On the other hand, I, “the teacher”, was relearning the importance of 

relying and applying basic life principles in my own life.

In fact, if you read my previous post entitled “doing time – linking twenty-fours” then you’ve already had a taste of one of the basic principles that God reminded me of while teaching Alan.  As I mentioned earlier, each day in the classroom presented different challenges.  At times Alan would become frustrated because he didn’t feel he was progressing as fast as he thought he should.  So in order to encourage him, I would go back to a lower level reading book and have him read.  After he would breeze through the assignment, I’d point out to him how far he had come and then go on to coach him on the importance of doing the best he could in each twenty-four and how by linking them together he would – twenty-four by twenty-four – ultimately achieve his goal of learning how to read.  It was from my own coaching that God began to remind me of the importance of living and linking twenty-fours in my own life.  If you haven’t had a chance to read my post “doing time – linking twenty-fours”, give it a read.  It goes into greater detail explaining more of what I’m talking about.

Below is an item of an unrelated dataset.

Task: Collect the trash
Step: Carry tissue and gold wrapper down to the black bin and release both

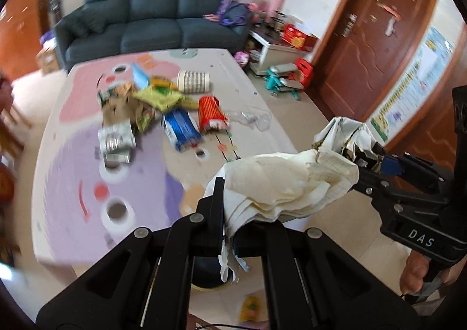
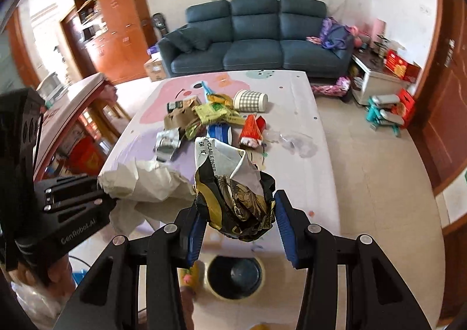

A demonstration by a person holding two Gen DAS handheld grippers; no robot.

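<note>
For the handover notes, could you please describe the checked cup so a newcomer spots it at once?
Start at the pastel play mat before the blue sofa. In the trash pile, nearest the sofa, the checked cup lies on its side: the only round, grid-patterned piece among flattened wrappers.

The right gripper [image 2: 238, 220] pinches a crumpled black-and-gold paper cup [image 2: 233, 190] between its blue-padded jaws. Directly below the jaws sits a dark trash bin [image 2: 236, 276]. Left of the jaws, the left gripper [image 2: 87, 201] holds crumpled white paper [image 2: 146, 184], and beyond them a litter pile [image 2: 210, 120] lies on the table [image 2: 306, 172].

Bright daylight, motion blur, heavy fisheye edge distortion.
</note>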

Even if I were to try and explain what the environment and atmosphere of jail is like, it would fall ridiculously short of reality.  It’s one of those location things – unless you’ve been there, it’s impossible to imagine.  But in order to make my next point, let me take a stab (no pun intended) at describing it.  It’s a stress-filled hyperbaric environment, doused with a Middle School mentality and behavior that is poisoned with applauded rebellion, inflamed worldliness and unadulterated evil, where the things of God are grossly misunderstood and/or flat out blasphemed.  

You must constantly stand guard against these things or risk being sucked in.

On occasion there were times when, for various reasons, Alan and I were not allowed to go over to the classroom to study for several days in a row.  When we were finally allowed to get back at it, I noticed that it would take Alan longer to get in the groove of things as opposed to when we were able to read and study day after day.  I also noticed that these time lapses were a source, if not the main component of most of his learning frustrations!  It was through Alan’s frustrations that I learned the importance of consistently keeping the reading lessons in front of him on a day-to-day basis.  In turn this reminded me how very important it is to keep the things of God in front of me daily as well.  I realized that most of my own frustration within this hyperbaric petri dish on steroids can be traced back to…a lapse in days - a lapse in days of keeping the things of God in front of me.  In order to stand against the distractions and confusions of life, I must remind myself about the TRUTH of God daily.  Why?  Because the sum of the matter is, the world we live in is manufactured, manipulated and marketed based on a LIE – a lie shrouded with self-centered, self-conscious and self-seeking lures that deceive us into thinking the world revolves around us.

-         Take what you want.
-         Do what you please.
-         Others don’t matter.
-         Promote yourself.
-         You can be your own god (the ultimate of all lies).

Left to our own thinking for very long, anyone of use can fall prey to the deterioration of the LIE.  But know this –

the TRUTH trumps the lie every time!

And the TRUTH is God’s WORD!


When I remind myself daily of who God is – who I’m not – but most importantly who I am in Christ, by His grace, I am able to endure and persevere through the craziness of the lies this world can dish out.
These two lessons that I learned while teaching Alan how to read are merely examples of the plethora of things Alan taught me.  It’s experiences like this that make me smile, shake my head and appreciate the Creator of all creation in a fresh new way.  God is never short on tools that He uses to shape, mold and teach His children.  Role reversal was His tool selection this time – I only thought I was the teacher.